#### WHAT THIS TASK INVOLVES:
In the lines below, count those containing the word "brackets" and give the number alone.

#### DATA EXCERPTS:
• • •

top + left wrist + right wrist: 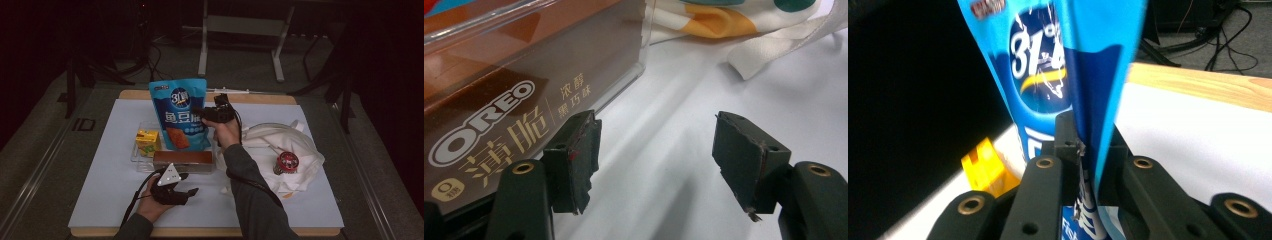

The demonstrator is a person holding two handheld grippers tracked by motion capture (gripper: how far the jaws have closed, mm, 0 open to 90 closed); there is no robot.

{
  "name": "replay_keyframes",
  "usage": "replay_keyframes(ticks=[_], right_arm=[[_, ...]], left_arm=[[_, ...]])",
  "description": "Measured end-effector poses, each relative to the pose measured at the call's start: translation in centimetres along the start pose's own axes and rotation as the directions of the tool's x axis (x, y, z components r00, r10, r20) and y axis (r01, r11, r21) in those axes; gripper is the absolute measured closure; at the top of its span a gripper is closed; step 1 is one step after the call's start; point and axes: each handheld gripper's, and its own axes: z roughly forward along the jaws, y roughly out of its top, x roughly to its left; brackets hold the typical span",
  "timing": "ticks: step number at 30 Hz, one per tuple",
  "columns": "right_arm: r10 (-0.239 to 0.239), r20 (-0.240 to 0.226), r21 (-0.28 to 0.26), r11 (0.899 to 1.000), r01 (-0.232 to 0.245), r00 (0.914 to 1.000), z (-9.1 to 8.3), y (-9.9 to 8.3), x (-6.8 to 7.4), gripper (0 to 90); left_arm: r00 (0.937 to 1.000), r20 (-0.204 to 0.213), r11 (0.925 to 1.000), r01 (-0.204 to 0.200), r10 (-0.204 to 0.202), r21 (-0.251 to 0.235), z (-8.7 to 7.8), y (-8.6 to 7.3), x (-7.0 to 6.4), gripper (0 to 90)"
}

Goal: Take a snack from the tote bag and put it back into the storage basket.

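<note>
At the left of the clear tray (134, 161), a small yellow carton (147, 141) stands upright, and in the right gripper view it shows as a yellow shape (983, 170) low and left of the pouch. Along the tray's near side lies a long brown Oreo box (183, 161), whose printed face is close on the left in the left gripper view (499, 110). Just near of that box, the left gripper (184, 192) rests low over the white table cover (100, 190) with its jaws spread wide and nothing between them; its left pad (574, 160) sits just beside the box front. Behind the box, the blue snack pouch (181, 112) stands upright in the tray, reaching well above everything else. The right gripper (204, 114) is at the pouch's right edge, jaws pressed together on the blue film (1088, 100), pinching it. Farther right, a white cloth bag (295, 150) lies crumpled on the cover, with a small red-topped round thing (287, 161) on it.
</note>
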Motion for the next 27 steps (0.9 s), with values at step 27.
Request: replay_keyframes(ticks=[27], right_arm=[[-0.297,0.117,0.245,0.933,0.262,0.9477,-2.6,-4.5,0.1,68.9]], left_arm=[[1.0000,-0.003,0.9999,-0.001,0.001,0.011,0.1,0.0,0.0,34.9]])
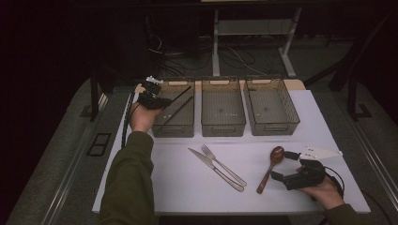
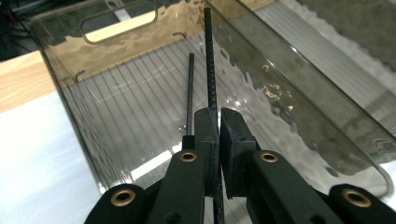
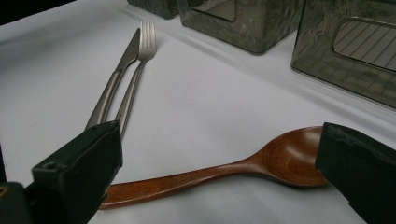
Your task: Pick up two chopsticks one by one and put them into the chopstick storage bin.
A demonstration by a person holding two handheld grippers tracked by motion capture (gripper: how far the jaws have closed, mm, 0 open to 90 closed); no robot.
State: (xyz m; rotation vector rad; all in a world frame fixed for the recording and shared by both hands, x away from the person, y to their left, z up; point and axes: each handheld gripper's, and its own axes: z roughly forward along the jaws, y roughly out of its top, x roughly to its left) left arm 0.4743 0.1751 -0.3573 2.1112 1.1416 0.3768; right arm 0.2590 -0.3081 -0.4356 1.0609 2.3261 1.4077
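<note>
Overhead, left claw (image 2: 218, 116) around chopstick (image 2: 209, 56).

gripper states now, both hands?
Left gripper: shut on a black chopstick, over the left bin.
Right gripper: open, jaws either side of the wooden spoon, not gripping it.

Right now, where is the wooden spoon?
In the high view, the wooden spoon lies on the table's right side, between the fork and the open right claw.

No readable text, label, brand or number appears anywhere.
</note>
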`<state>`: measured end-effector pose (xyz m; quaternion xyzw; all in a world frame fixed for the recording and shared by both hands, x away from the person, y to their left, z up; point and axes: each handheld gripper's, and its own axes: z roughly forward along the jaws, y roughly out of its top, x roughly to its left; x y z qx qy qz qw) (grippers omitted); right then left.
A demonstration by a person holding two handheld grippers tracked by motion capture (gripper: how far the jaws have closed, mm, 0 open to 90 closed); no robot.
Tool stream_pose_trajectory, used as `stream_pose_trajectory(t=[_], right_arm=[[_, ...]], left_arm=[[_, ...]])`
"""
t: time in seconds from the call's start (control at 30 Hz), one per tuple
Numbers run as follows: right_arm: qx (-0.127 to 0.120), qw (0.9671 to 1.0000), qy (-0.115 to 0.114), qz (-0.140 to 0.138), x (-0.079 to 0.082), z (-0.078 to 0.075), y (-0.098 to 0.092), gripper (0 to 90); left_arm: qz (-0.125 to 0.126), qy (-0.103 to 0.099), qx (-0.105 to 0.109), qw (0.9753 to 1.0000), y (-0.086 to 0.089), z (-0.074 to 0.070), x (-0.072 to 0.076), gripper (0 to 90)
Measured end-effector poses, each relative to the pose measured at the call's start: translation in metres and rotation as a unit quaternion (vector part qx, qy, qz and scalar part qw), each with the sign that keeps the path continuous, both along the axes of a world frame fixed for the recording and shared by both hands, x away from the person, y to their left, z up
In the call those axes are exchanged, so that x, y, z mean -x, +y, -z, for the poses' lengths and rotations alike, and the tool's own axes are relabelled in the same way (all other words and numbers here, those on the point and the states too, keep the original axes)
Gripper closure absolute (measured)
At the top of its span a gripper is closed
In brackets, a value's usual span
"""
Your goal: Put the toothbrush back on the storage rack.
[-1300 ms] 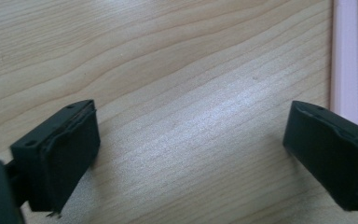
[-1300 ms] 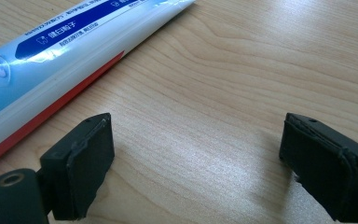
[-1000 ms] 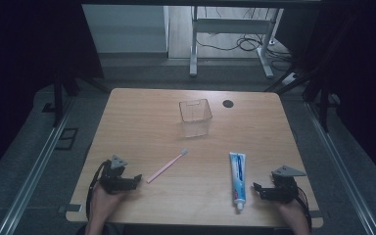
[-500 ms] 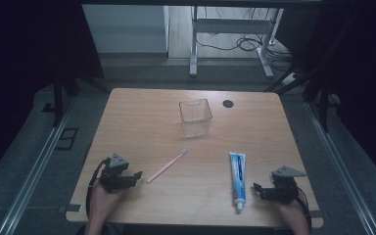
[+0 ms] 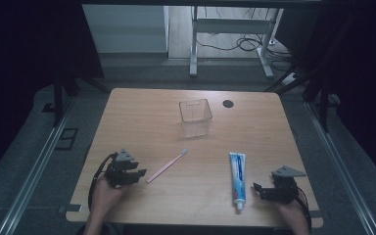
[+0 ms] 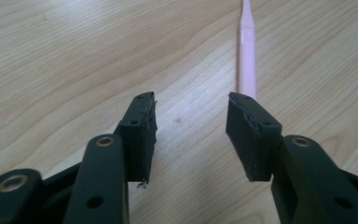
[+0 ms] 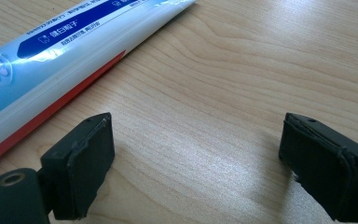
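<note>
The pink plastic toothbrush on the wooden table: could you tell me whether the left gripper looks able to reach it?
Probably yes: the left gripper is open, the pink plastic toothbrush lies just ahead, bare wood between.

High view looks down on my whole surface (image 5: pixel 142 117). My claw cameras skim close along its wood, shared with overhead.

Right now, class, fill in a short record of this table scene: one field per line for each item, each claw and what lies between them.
Table: wooden table
Toothbrush: pink toothbrush, flat, just ahead of left claw
Toothpaste: toothpaste tube, flat, beside right claw
Container: clear plastic box, upright, at the middle, farther back
Left claw: left claw open, holding nothing
Right claw: right claw open, holding nothing
</note>
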<state>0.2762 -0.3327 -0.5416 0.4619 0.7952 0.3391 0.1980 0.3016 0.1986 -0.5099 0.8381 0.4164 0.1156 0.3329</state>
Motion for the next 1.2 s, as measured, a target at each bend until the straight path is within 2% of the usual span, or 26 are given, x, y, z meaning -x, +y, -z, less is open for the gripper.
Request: stream_pose_trajectory(t=[0.17, 0.33, 0.37, 0.5, 0.57, 0.63, 0.73, 0.97, 1.0, 1.03, 1.07, 1.1, 1.13, 1.17, 1.2], right_arm=[[0.0, 1.0, 0.0, 0.0, 0.0, 0.0, 0.0, 10.0], [0.0, 1.0, 0.0, 0.0, 0.0, 0.0, 0.0, 10.1], [0.0, 1.0, 0.0, 0.0, 0.0, 0.0, 0.0, 10.1], [0.0, 1.0, 0.0, 0.0, 0.0, 0.0, 0.0, 10.1], [0.0, 1.0, 0.0, 0.0, 0.0, 0.0, 0.0, 10.1], [0.0, 1.0, 0.0, 0.0, 0.0, 0.0, 0.0, 10.1], [0.0, 1.0, 0.0, 0.0, 0.0, 0.0, 0.0, 10.1], [0.0, 1.0, 0.0, 0.0, 0.0, 0.0, 0.0, 10.1], [0.0, 1.0, 0.0, 0.0, 0.0, 0.0, 0.0, 10.1], [0.0, 1.0, 0.0, 0.001, 0.0, 0.0, 0.0, 10.1], [0.0, 1.0, 0.0, 0.001, 0.0, 0.0, 0.0, 10.1], [0.0, 1.0, 0.0, 0.001, 0.0, 0.0, 0.0, 10.1], [0.0, 1.0, 0.0, 0.001, 0.0, 0.0, 0.0, 10.1], [0.0, 1.0, 0.0, 0.0, 0.0, 0.0, 0.0, 10.1], [0.0, 1.0, 0.0, 0.0, 0.0, 0.0, 0.0, 10.1]], left_arm=[[0.021, 0.021, -0.014, 0.9995, -0.007, -0.004, -0.009, 56.5], [0.03, 0.038, -0.025, 0.9985, -0.013, -0.007, -0.016, 58.1], [0.039, 0.044, -0.032, 0.9978, -0.017, -0.009, -0.02, 58.5], [0.048, 0.052, -0.04, 0.9967, -0.023, -0.011, -0.024, 60.4], [0.056, 0.063, -0.05, 0.9952, -0.031, -0.014, -0.029, 60.8], [0.059, 0.066, -0.053, 0.9946, -0.034, -0.014, -0.03, 61.3], [0.073, 0.08, -0.07, 0.9916, -0.046, -0.017, -0.037, 61.4], [0.091, 0.106, -0.092, 0.9859, -0.066, -0.017, -0.049, 61.5], [0.091, 0.106, -0.092, 0.9859, -0.066, -0.017, -0.049, 61.6], [0.095, 0.116, -0.099, 0.9837, -0.073, -0.017, -0.054, 62.0], [0.095, 0.116, -0.099, 0.9837, -0.073, -0.017, -0.054, 62.3], [0.1, 0.121, -0.107, 0.9817, -0.078, -0.016, -0.057, 62.7], [0.1, 0.121, -0.107, 0.9817, -0.078, -0.016, -0.057, 63.0], [0.103, 0.13, -0.114, 0.9796, -0.084, -0.016, -0.061, 63.4], [0.103, 0.13, -0.114, 0.9796, -0.084, -0.016, -0.061, 63.7]])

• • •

#### SOLUTION:
2